Y, puesto a buscar, se me hace que tampoco el laureado ingeniero de sistemas, el especialista en física nuclear o el prominente economista (consintamos tres ejemplos de un inventario que podría alargarse indefinidamente) ameritan ser catalogados, merced a sus impecables recomendaciones académicas como idóneos representantes de la orgullosa casta intelectual.

Porque, si de apariencia no me pago, puede un individuo graduarse en la universidad y adquirir el diploma de doctor con las más altas calificaciones, puede incluso vivir en compañía de eruditos volúmenes la mayor parte de su tiempo, sin que ello sea motivo suficiente para que le incluyamos entre quienes cumplen la insobornable función reservada al intelecto. ¿Cuál es esta función?: Crear con toda libertad, criticar con tino y sin inhibiciones, desentrañar los apetitos a que obedecen y las metas que persiguen los hombres, esas que confieren un sentido histórico y trascendente a la aventura humana; combatir por un ideal de dignidad y perfeccionamiento espiritual que ha de mostrarse irreductiblemente adverso a cualquier asomo de menoscabo a la soberanía del pensamiento o de merma del derecho al abierto debate de las ideas y a la investigación independiente; justipreciar los hechos y comportamientos sociales no de manera aislada y fragmentaria sino tratando de encontrar una clave que permita descubrir los ocultos propósitos de las doctrinas sustentadas, así como las tendencias profundas que, cual soterrado río, tras lo obvio, declarado y manifiesto, circulan y presionan.

Aunque se ocupe de ciencias naturales o de matemáticas, interesa siempre al auténtico intelectual el destino de la humanidad, y no puede, en consecuencia, permanecer apático o indiferente ante el abuso, la arbitrariedad y la coacción.
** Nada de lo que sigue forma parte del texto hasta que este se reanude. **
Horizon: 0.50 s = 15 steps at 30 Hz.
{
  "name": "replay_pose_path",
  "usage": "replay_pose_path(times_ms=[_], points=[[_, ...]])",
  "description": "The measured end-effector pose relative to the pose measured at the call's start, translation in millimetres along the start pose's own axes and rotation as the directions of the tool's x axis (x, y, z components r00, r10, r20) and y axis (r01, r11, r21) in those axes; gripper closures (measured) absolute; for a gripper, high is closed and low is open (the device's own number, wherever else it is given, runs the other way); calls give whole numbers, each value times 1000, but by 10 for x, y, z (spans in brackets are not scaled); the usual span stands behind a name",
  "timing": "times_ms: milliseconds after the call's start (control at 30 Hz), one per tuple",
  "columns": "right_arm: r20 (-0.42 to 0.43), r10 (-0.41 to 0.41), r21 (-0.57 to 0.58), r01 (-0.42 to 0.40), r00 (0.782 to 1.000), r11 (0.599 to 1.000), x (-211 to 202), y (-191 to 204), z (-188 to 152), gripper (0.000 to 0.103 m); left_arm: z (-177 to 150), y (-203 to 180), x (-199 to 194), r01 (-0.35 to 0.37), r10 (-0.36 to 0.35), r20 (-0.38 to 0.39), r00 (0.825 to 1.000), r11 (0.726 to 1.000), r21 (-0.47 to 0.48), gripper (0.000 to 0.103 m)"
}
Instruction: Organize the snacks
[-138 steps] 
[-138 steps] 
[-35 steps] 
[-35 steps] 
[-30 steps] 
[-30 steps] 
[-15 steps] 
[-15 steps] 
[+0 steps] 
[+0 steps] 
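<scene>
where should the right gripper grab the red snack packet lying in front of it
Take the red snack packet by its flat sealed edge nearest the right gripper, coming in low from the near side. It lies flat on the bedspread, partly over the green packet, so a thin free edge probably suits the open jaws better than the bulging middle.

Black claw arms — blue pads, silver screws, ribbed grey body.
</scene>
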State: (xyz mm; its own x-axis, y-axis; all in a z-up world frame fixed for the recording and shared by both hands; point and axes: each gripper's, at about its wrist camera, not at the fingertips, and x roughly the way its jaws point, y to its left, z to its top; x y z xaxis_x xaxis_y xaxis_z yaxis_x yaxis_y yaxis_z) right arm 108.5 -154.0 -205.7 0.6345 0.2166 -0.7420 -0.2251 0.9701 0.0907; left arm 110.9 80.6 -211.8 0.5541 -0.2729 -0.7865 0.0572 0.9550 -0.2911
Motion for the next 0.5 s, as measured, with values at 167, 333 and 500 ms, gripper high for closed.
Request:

El futuro de la sociedad en la que vive y el sentido de la existencia humana son dos preocupaciones que hallarán constante cabida en la esfera de sus intereses. Porque lo que a fin de cuentas distingue al verdadero intelectual del técnico, del especialista y del erudito, es que en contraste con estos, en el caso del primero el conocimiento instrumental no se contrapone de modo irreconciliable con el disfrute de una vasta y sólida cultura; ni la profundización en áreas restringidas del saber, mengua la vocación de universalidad de su espíritu curioso y de su altiva reflexión; ni la adquisición laboriosa de un cúmulo de informaciones mediante la consulta de fuentes de difícil acceso, le impiden elevarse por cima del polvo que levanta el tropel de los datos e interpretar con lucidez los problemas cruciales de su época.

Podrá ser el académico consumado experto en astrofísica, en psiquiatría, en lenguas comparadas, en lo que sea…, que su relieve intelectual no va a depender solamente del acierto con que se desempeñe en la angosta esfera de su especialidad, sino también, y de modo muy particular, de su propensión a defender con firmeza, donde quiera que esta se vea atropellada, la causa de la libertad de conciencia, expresión y crítica, que es, en resumen, la causa de la libertad humana, fundamento de todo progreso, columna vertebral de todo cambio, sustrato último de toda posible renovación.

Muchas cosas se han quedado en el tintero… Dejémoslas allí. Acaso no hallarán otro sitio en el que puedan acomodarse mejor.